## [AVAILABLE DATA]
——
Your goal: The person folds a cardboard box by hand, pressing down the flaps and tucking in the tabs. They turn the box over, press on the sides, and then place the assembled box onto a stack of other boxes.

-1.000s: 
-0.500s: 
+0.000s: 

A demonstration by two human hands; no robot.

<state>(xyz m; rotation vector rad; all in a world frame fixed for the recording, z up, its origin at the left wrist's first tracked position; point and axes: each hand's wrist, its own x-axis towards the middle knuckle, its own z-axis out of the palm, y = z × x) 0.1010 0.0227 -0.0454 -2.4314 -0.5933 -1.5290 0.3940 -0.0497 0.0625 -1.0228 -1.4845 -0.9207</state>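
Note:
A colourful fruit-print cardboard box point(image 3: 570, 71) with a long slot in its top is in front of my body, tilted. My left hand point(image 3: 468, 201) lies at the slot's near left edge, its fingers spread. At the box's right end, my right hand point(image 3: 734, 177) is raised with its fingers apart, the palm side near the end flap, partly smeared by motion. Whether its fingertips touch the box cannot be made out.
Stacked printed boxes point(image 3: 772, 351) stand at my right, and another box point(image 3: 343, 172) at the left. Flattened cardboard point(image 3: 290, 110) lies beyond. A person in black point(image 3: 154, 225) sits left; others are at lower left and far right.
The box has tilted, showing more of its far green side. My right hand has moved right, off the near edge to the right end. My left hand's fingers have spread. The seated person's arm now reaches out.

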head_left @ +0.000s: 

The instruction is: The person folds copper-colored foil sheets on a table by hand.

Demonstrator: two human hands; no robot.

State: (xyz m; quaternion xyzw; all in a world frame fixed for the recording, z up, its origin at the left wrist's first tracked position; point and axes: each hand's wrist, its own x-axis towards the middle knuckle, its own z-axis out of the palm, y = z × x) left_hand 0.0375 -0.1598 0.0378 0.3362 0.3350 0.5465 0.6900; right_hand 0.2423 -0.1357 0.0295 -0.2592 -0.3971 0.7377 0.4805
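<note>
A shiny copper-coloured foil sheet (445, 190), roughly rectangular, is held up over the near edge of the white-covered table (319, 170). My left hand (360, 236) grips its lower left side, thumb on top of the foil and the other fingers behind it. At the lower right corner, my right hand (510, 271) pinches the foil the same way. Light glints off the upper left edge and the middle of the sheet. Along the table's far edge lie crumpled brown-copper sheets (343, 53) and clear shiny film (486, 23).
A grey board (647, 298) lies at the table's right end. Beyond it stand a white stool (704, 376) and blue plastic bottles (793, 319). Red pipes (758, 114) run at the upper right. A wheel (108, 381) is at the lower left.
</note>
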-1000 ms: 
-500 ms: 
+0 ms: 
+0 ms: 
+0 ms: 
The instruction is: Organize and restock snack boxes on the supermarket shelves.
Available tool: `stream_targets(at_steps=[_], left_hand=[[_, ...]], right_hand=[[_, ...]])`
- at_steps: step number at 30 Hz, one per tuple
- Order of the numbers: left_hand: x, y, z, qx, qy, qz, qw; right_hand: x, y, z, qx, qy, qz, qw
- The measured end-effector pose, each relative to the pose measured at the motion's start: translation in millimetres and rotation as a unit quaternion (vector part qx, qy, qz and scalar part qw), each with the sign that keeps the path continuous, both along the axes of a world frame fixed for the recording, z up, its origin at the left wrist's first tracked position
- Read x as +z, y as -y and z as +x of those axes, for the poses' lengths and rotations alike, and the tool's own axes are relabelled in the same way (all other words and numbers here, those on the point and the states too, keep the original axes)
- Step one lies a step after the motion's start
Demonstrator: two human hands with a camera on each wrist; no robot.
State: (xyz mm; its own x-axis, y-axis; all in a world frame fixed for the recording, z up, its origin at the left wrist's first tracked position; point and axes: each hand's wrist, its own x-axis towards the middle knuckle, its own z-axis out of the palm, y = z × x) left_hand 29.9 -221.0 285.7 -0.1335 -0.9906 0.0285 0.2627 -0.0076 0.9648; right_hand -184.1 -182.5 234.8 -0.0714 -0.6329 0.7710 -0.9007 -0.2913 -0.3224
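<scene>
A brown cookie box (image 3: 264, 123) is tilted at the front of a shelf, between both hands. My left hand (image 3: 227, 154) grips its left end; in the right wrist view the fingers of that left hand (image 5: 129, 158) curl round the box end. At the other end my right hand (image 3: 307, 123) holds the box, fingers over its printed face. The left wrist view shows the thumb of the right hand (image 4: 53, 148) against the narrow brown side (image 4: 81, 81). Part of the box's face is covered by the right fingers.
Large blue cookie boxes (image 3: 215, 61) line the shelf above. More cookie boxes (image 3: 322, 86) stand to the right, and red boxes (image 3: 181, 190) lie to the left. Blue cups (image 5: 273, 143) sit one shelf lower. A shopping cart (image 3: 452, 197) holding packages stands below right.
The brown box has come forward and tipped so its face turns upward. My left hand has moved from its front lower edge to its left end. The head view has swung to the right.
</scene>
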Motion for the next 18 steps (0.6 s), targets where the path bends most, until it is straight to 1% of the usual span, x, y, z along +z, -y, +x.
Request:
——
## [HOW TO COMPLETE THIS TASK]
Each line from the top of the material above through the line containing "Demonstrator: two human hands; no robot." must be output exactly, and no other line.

## [REPLY TO THE EXERCISE]
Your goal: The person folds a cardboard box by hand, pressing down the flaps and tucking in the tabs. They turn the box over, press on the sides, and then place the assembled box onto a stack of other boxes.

-1.000s: 
-0.500s: 
+0.000s: 

A demonstration by two human hands; no robot.

<state>(xyz m; rotation vector rad; all in a world frame fixed for the recording, z up, its origin at the left wrist's first tracked position; point and axes: each hand's wrist, its own x-axis towards the middle knuckle, its own z-axis out of the palm, y = z × x) 0.1010 0.0227 -0.0454 -2.4314 -0.5933 -1.5290 0.3940 -0.0497 0.0625 -1.0228 -1.4845 -0.9207</state>
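Note:
A colourful fruit-print cardboard box point(image 3: 570, 71) with a long slot in its top is in front of my body, tilted. My left hand point(image 3: 468, 201) lies at the slot's near left edge, its fingers spread. At the box's right end, my right hand point(image 3: 734, 177) is raised with its fingers apart, the palm side near the end flap, partly smeared by motion. Whether its fingertips touch the box cannot be made out.
Stacked printed boxes point(image 3: 772, 351) stand at my right, and another box point(image 3: 343, 172) at the left. Flattened cardboard point(image 3: 290, 110) lies beyond. A person in black point(image 3: 154, 225) sits left; others are at lower left and far right.
The box has tilted, showing more of its far green side. My right hand has moved right, off the near edge to the right end. My left hand's fingers have spread. The seated person's arm now reaches out.
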
head_left @ +0.000s: 

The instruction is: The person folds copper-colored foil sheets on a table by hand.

Demonstrator: two human hands; no robot.

This exercise requires no further output.